The book is set in the late sixties, and this is important because it was a time of revolution, and with Marxist students planning (largely imaginary) revolutions against strict regimes, Bolívar was a rather important icon.  The doctor’s loathing of the Liberator, then, while based in fact, is bound to bring him into conflict with people for whom any word against Bolívar is blasphemy.  Even the doctor’s closest friends, while sharing his views, attempt to dissuade him from his crazy plan to unmask the legend:

The bishop, who had barely spoken, joined in impatiently, as if he wanted to clear the matter up once and for all: “Sañudo pointed out conclusively that Bolívar was made into a myth, such that the common conception of him bears no relation to reality.  But so what, Justo Pastor?  The people need their hero – what reason is there to topple Bolívar now?”
p.98 (MacLehose Press, 2015)

It’s a fair point, but not one the doctor is likely to listen to – he’s gone much too far to pull out now.

But if his book is unlikely to ever see the light of day, just what is it that the doctor is planning to do?  Well, it all has to do with the parade that takes place through the town each year on the last day of the festival.  After discovering a giant float constructed by a local artisan, Justo Pastor decides to adapt it for his own purposes, with a giant Bolívar (pulled along by the virgins he frequently deflowered) atop a float adorned with scenes of his ‘crimes’.  It’s little wonder that the local Marxists want his head…

The more the book progresses, though, the more the reader senses that this all has less to do with the doctor’s sense of history than with the lack of focus in his own life:

“…he and his wife had nothing to do with one another, either in bed or out of it, on earth or in heaven: the most excruciating boredom, heavy with hatred, had hovered over them for ages.” (p.12)

True, the doctor has plenty of other women to keep him company (and his wife isn’t afraid of seeking comfort elsewhere either), but it’s his failing marriage to the young beauty which is the impetus behind his political intrigues.

Strangely enough, once he throws himself into the Bolívar project, the energy he exudes attracts his wife’s attention, and very soon the old sexual chemistry begins to come back.  On several occasions, the doctor curses his enigmatic wife:

“Primavera Pinzón, who would not one day wish to become your murderer?” (p.62)

However, there’s a fine line between loathing and desire, and the unhappy couple tap-dance on it right up until the finale.

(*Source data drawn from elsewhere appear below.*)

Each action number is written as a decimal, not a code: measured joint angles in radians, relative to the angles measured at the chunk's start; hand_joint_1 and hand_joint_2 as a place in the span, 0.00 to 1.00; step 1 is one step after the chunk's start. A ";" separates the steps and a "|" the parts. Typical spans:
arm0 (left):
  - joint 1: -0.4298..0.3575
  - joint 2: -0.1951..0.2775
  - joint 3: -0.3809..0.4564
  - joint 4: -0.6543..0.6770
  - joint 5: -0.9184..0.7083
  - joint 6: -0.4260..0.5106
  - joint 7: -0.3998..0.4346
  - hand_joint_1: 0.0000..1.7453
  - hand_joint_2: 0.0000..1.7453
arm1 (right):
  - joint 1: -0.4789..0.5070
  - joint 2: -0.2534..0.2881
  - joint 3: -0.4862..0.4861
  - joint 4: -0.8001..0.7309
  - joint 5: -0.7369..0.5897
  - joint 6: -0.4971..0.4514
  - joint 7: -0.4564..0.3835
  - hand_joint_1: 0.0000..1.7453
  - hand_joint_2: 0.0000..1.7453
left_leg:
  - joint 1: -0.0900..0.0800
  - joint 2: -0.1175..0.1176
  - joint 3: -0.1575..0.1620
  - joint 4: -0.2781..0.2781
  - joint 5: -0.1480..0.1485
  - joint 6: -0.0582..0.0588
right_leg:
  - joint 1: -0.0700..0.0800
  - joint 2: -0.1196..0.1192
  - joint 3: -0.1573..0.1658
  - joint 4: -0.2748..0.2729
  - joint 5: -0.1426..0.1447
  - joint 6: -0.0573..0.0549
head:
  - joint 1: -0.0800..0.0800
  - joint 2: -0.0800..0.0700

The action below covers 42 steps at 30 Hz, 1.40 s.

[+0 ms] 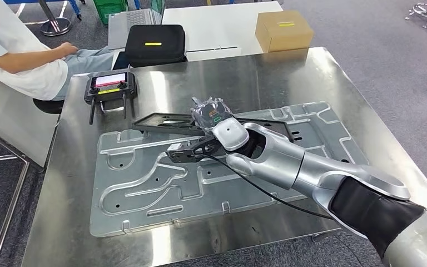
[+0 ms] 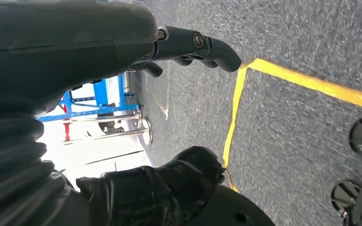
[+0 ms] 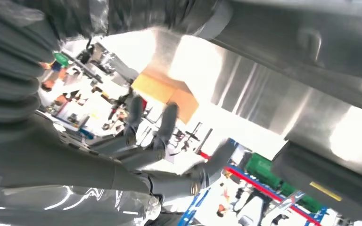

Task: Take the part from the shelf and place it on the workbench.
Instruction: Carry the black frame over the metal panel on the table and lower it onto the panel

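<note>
The right robot hand [image 1: 214, 114] reaches out over the shiny steel bench [image 1: 200, 78] at the end of its long silver arm [image 1: 289, 161]. The head view shows the hand from behind, wrapped in crinkly clear plastic. In the right wrist view its dark fingers [image 3: 165, 125] are stretched out and spread apart with nothing in them, so this hand is let go.

The big pressed silver metal plate with grooves and holes [image 1: 161, 189] lies flat on the bench, under the arm. A flat black frame part [image 1: 167, 122] lies on the far edge of that plate, just beside the right robot hand. I cannot tell if the hand touches it.

The left robot hand [image 2: 188, 49] hangs above the grey floor [image 2: 301, 42] by a yellow line [image 2: 235, 108]. Its dark fingers are bent a little and it grips nothing.

A black remote controller with a screen [image 1: 110, 86] sits on the far left part of the bench. Behind the bench are a black case [image 1: 154, 43] and a brown cardboard box [image 1: 283, 29] on a white table [image 1: 217, 28]. A person in a white shirt [image 1: 16, 50] sits at the left.
</note>
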<state>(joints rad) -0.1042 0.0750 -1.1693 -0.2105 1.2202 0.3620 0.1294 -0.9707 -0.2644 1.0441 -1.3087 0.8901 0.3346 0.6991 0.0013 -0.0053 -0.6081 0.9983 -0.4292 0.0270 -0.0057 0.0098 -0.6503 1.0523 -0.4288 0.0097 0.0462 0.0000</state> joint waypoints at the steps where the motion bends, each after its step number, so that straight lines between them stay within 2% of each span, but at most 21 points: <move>1: 0.000 -0.001 0.000 0.000 0.000 -0.001 -0.001 0.00 0.00 | -0.004 0.000 0.000 0.000 0.002 0.005 0.000 0.00 0.00 | 0.003 0.002 0.004 -0.006 0.005 0.004 | 0.000 -0.001 -0.014 0.036 -0.024 0.004 | 0.002 0.000; 3: 0.000 -0.001 0.000 0.000 0.000 -0.005 -0.002 0.00 0.00 | -0.005 -0.001 0.000 0.000 0.004 0.015 0.001 0.00 0.00 | 0.004 0.004 0.006 -0.008 0.006 0.008 | -0.003 -0.002 -0.064 0.156 -0.088 0.010 | 0.003 0.000; 5: 0.000 -0.001 0.000 0.000 0.000 -0.007 -0.004 0.00 0.00 | 0.001 -0.003 0.000 0.001 0.005 0.021 0.001 0.00 0.00 | 0.005 0.003 0.004 -0.005 0.006 0.009 | -0.009 -0.003 -0.099 0.241 -0.117 0.017 | 0.004 0.000; 6: 0.000 -0.002 0.000 0.000 0.000 -0.007 -0.004 0.00 0.00 | 0.002 -0.004 0.000 0.001 0.006 0.022 0.001 0.00 0.00 | 0.005 0.002 0.003 -0.002 0.005 0.008 | -0.012 -0.004 -0.093 0.234 -0.106 0.019 | 0.004 0.000; 8: 0.002 -0.002 0.000 0.000 0.000 -0.008 -0.005 0.00 0.00 | 0.002 -0.006 0.000 0.001 0.009 0.024 0.001 0.00 0.00 | 0.007 0.001 0.002 0.006 0.000 0.002 | -0.018 -0.006 -0.031 0.121 -0.054 0.022 | 0.004 0.000; 10: 0.003 -0.003 0.000 0.000 0.000 -0.009 -0.007 0.00 0.00 | 0.000 -0.007 0.000 0.001 0.013 0.024 0.001 0.00 0.00 | 0.004 0.000 -0.004 0.020 -0.007 -0.009 | -0.017 -0.006 0.028 0.016 -0.023 0.018 | 0.003 0.000; 15: 0.004 -0.003 0.000 0.000 0.000 -0.010 -0.010 0.00 0.00 | 0.000 -0.009 0.000 -0.002 0.017 0.024 0.001 0.00 0.00 | 0.005 -0.001 -0.016 0.039 -0.020 -0.034 | -0.015 -0.004 0.038 -0.013 -0.011 -0.010 | 0.001 0.000; 17: 0.005 -0.005 0.000 0.000 0.000 -0.010 -0.010 0.00 0.00 | -0.001 -0.009 0.000 -0.003 0.017 0.024 0.001 0.00 0.00 | 0.008 0.000 -0.053 0.122 -0.071 -0.044 | -0.018 -0.004 0.038 -0.017 -0.007 -0.019 | -0.001 0.000; 19: 0.004 -0.005 0.000 0.000 0.000 -0.010 -0.010 0.00 0.00 | 0.002 -0.009 0.000 -0.003 0.017 0.024 0.001 0.00 0.00 | 0.009 0.001 -0.109 0.249 -0.128 -0.051 | -0.016 -0.005 0.037 -0.017 -0.007 -0.021 | -0.002 0.000; 20: 0.004 -0.005 0.000 0.000 0.000 -0.010 -0.011 0.00 0.00 | 0.005 -0.009 0.000 -0.003 0.017 0.024 0.000 0.00 0.00 | 0.009 0.001 -0.127 0.289 -0.137 -0.052 | -0.015 -0.005 0.037 -0.017 -0.007 -0.021 | -0.002 0.000; 22: 0.005 -0.005 0.000 0.000 0.000 -0.010 -0.011 0.00 0.00 | 0.007 -0.009 0.000 -0.003 0.017 0.025 0.000 0.00 0.00 | 0.009 0.001 -0.107 0.254 -0.102 -0.049 | -0.014 -0.005 0.037 -0.017 -0.006 -0.021 | -0.002 0.000; 24: 0.006 -0.005 0.000 0.000 0.000 -0.010 -0.010 0.00 0.00 | 0.005 -0.009 0.000 -0.004 0.017 0.026 0.001 0.00 0.00 | 0.008 0.000 -0.035 0.119 -0.043 -0.040 | -0.012 -0.004 0.038 -0.016 -0.005 -0.020 | -0.002 0.000; 26: 0.004 -0.004 0.000 0.000 0.000 -0.010 -0.010 0.00 0.00 | 0.003 -0.009 0.000 -0.003 0.017 0.028 0.001 0.00 0.00 | 0.003 -0.001 0.008 0.032 -0.018 -0.031 | -0.010 -0.004 0.035 -0.016 -0.001 -0.014 | -0.001 0.000; 30: 0.002 -0.004 0.000 0.000 0.000 -0.010 -0.009 0.00 0.00 | 0.003 -0.011 0.000 -0.004 0.018 0.032 0.001 0.00 0.00 | 0.001 0.001 0.006 0.012 -0.003 -0.011 | -0.011 -0.004 0.027 -0.011 -0.005 0.007 | 0.000 0.000; 32: 0.002 -0.004 0.000 0.000 0.000 -0.010 -0.008 0.00 0.00 | 0.002 -0.014 0.000 -0.004 0.019 0.034 0.001 0.00 0.00 | 0.005 0.004 0.002 0.002 0.010 0.002 | -0.011 -0.005 0.005 0.054 -0.065 0.014 | 0.003 0.000; 34: 0.002 -0.004 0.000 0.000 0.000 -0.010 -0.005 0.00 0.00 | 0.005 -0.017 0.000 -0.004 0.024 0.042 0.001 0.00 0.00 | 0.004 0.006 -0.010 0.002 0.020 0.010 | -0.012 -0.005 -0.035 0.177 -0.145 0.019 | 0.005 0.000; 35: 0.001 -0.004 0.000 0.000 0.000 -0.010 -0.004 0.00 0.00 | 0.008 -0.019 0.000 -0.004 0.027 0.048 0.001 0.00 0.00 | 0.003 0.006 -0.018 0.003 0.024 0.012 | -0.013 -0.006 -0.048 0.227 -0.168 0.020 | 0.005 0.000; 36: 0.001 -0.004 0.000 0.000 0.000 -0.010 -0.002 0.00 0.00 | 0.011 -0.021 0.000 -0.004 0.030 0.054 0.001 0.00 0.00 | 0.003 0.005 -0.026 0.005 0.029 0.012 | -0.013 -0.006 -0.046 0.245 -0.171 0.022 | 0.005 0.000; 37: 0.001 -0.004 0.000 0.000 0.000 -0.009 0.000 0.00 0.00 | 0.012 -0.022 0.000 -0.004 0.033 0.058 0.001 0.00 0.00 | 0.003 0.005 -0.034 0.007 0.034 0.011 | -0.014 -0.006 -0.026 0.226 -0.158 0.022 | 0.006 0.000; 40: 0.002 -0.004 0.000 0.000 0.000 -0.009 0.005 0.00 0.00 | 0.012 -0.024 -0.001 -0.011 0.041 0.063 0.001 0.00 0.00 | 0.002 0.005 -0.056 0.019 0.046 0.000 | -0.013 -0.006 0.092 0.047 -0.096 0.018 | 0.005 0.000; 42: 0.002 -0.004 0.000 0.000 0.000 -0.009 0.007 0.00 0.00 | 0.012 -0.025 -0.004 -0.018 0.045 0.065 0.001 0.00 0.00 | 0.000 0.004 -0.064 0.025 0.057 -0.012 | -0.008 -0.004 0.119 -0.010 -0.082 0.011 | 0.005 0.000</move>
<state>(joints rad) -0.1025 0.0713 -1.1696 -0.2104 1.2201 0.3526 0.1366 -0.9590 -0.2894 1.0403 -1.3269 0.9356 0.3998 0.7000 0.0016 -0.0013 -0.6725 1.0233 -0.3726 0.0153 -0.0140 0.0058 -0.5309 1.0426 -0.5109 0.0209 0.0512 0.0000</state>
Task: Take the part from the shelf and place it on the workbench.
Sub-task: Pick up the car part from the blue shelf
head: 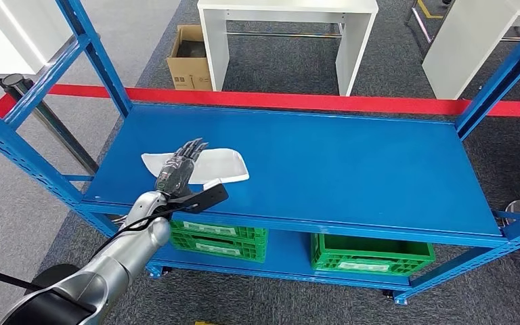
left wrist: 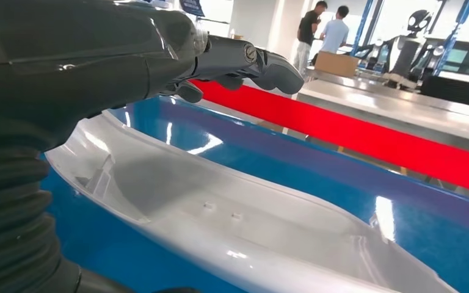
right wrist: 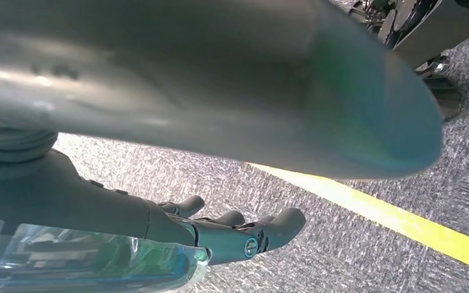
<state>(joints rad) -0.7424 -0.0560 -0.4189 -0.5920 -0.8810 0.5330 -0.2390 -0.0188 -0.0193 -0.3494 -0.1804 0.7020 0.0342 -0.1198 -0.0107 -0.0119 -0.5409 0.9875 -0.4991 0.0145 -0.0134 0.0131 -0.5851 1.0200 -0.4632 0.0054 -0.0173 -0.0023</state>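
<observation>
The part (head: 225, 165) is a flat white plastic tray-like piece lying on the left half of the blue shelf board (head: 352, 169). My left hand (head: 179, 169) reaches over its near left end, fingers stretched out above it with nothing between them. In the left wrist view the part (left wrist: 232, 213) lies just under the hand (left wrist: 128, 61), and the dark fingers (left wrist: 262, 61) hover apart from its surface. My right hand (right wrist: 220, 235) hangs over grey carpet, fingers loosely extended and holding nothing.
Blue uprights (head: 98, 57) frame the shelf at both ends. Two green crates (head: 220, 238) (head: 369, 256) sit on the lower level. Beyond a red barrier tape (head: 298, 100) stand a white table (head: 288, 34) and a cardboard box (head: 188, 61). Two people (left wrist: 327, 30) stand far off.
</observation>
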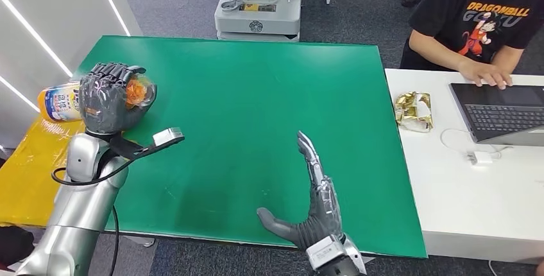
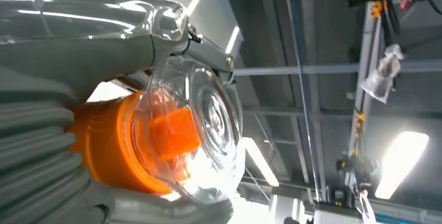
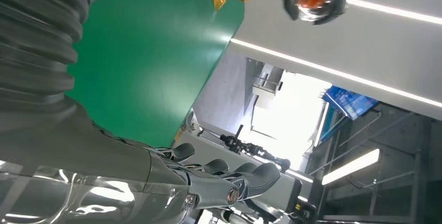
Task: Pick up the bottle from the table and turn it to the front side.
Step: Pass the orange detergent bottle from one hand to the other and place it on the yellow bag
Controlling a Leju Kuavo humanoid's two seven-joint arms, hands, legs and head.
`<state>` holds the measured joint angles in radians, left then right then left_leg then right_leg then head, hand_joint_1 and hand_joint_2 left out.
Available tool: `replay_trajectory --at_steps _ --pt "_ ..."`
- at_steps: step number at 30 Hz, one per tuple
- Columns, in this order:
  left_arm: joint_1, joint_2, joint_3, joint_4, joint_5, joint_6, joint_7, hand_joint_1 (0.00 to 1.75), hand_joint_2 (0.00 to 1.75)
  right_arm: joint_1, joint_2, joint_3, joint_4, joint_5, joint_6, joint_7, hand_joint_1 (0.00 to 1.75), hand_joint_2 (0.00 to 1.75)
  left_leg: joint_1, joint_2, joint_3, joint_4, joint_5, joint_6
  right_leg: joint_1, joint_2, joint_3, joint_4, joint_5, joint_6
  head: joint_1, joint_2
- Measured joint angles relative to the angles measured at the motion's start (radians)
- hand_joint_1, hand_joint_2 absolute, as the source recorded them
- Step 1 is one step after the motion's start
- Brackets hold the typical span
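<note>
Gripping the bottle [image 1: 61, 101] sideways, left hand [image 1: 110, 96] is above the green tabletop [image 1: 256, 96]; right hand [image 1: 314, 199] spread; a laptop [image 1: 500, 112] and a person [image 1: 478, 25] nearby.

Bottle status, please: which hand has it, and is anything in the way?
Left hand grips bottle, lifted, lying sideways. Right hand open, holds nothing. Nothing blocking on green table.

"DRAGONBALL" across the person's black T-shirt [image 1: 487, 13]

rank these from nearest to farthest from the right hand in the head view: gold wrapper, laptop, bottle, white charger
From the right hand:
1. Gold wrapper, on the white table's near edge.
2. White charger, farther right.
3. Bottle, far left, held by the left hand.
4. Laptop, far right.
</note>
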<state>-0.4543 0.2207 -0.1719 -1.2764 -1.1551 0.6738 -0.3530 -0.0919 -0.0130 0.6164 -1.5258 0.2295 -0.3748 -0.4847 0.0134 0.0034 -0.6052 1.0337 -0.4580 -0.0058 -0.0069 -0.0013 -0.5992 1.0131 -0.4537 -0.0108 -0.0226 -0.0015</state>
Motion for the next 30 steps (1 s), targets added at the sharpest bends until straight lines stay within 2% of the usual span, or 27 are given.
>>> replay_trajectory --at_steps 8,15,19,23,30 --pt "-0.023 0.064 -0.085 0.122 -0.077 -0.08 0.124 1.75 1.75 0.042 0.0 -0.009 -0.049 0.022 0.003 -0.004 0.0 1.75 0.0 0.001 0.0 0.0 0.0 0.0 0.0 0.001 -0.001 0.0 0.0 0.0 0.0 0.0" --pt "-0.041 0.1 -0.118 0.222 -0.168 -0.132 0.205 1.75 1.75 0.061 0.0 -0.02 -0.075 0.032 0.025 0.0 0.0 1.75 0.0 0.001 0.0 0.0 0.0 0.0 0.0 0.001 -0.001 0.0 0.0 -0.001 0.0 0.0" --pt "-0.056 0.115 -0.132 0.281 -0.28 -0.138 0.258 1.75 1.75 0.063 0.0 -0.026 -0.085 0.039 0.034 0.01 0.0 1.75 0.0 0.001 0.0 0.0 0.0 0.0 0.0 0.001 0.0 0.0 0.0 -0.001 0.0 0.0" --pt "-0.064 0.126 -0.139 0.343 -0.332 -0.14 0.261 1.75 1.75 0.063 0.0 -0.029 -0.091 0.045 0.044 0.021 0.0 1.75 0.0 0.002 0.0 0.0 0.0 0.0 0.0 0.001 -0.001 0.0 0.0 -0.001 0.0 0.0" --pt "-0.074 0.123 -0.166 0.445 -0.343 -0.206 0.208 1.75 1.75 0.067 0.0 -0.044 -0.094 0.054 0.054 0.026 0.0 1.75 0.0 0.002 0.0 0.0 0.0 0.0 0.0 0.001 -0.001 0.0 0.0 -0.001 0.0 0.0"
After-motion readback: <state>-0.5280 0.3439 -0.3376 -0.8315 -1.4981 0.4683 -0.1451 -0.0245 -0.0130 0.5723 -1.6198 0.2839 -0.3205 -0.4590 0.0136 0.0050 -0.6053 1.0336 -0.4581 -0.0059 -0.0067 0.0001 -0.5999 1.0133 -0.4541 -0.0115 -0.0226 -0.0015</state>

If it all sounds a little bizarre and unsettling, it can be at times.  The Feast of the Innocents is a novel which requires a slight leap of faith, asking its Anglophone readers to leave some of their traditions at the doorstep.  The historical side is an obvious issue, but Rosero actually solves this one nicely by having the doctor relate two eye witness accounts, anecdotes about the atrocities committed by Bolívar and his men.  While a little background reading would be helpful, with a little patience, the average reader will come through none the worse for wear.

More disturbing for many readers might be the rather twisted relationship between the doctor and his wife.  Primavera certainly gives just as good as she gets in terms of sexual gratification, but The Feast of the Innocents, as is the case with many South American books I’ve read, takes place in a man’s world, and there are some scenes which show the doctor in a rather unflattering light.  It’s all done for a purpose – just be aware that not everyone will appreciate the way in which Rosero has his ‘hero’ behave…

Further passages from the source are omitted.